┌────────

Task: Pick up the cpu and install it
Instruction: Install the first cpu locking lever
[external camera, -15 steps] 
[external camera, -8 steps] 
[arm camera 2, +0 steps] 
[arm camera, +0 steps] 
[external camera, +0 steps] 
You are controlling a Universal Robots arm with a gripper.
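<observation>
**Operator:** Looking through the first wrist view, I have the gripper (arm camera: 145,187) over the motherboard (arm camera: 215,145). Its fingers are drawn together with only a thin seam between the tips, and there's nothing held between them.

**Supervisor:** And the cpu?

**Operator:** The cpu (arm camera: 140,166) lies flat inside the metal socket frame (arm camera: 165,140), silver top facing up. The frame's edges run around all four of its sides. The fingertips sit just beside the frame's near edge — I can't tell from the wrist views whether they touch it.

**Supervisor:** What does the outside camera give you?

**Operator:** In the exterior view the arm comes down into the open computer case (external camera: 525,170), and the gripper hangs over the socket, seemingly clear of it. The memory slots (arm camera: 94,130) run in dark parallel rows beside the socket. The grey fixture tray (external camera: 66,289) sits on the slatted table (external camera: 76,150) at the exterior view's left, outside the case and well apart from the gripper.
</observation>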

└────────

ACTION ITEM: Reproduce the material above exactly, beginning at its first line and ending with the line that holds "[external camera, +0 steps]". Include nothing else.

TASK SOLUTION:
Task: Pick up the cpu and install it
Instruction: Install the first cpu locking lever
[external camera, -15 steps] 
[external camera, -8 steps] 
[arm camera 2, +0 steps] 
[arm camera, +0 steps] 
[external camera, +0 steps] 

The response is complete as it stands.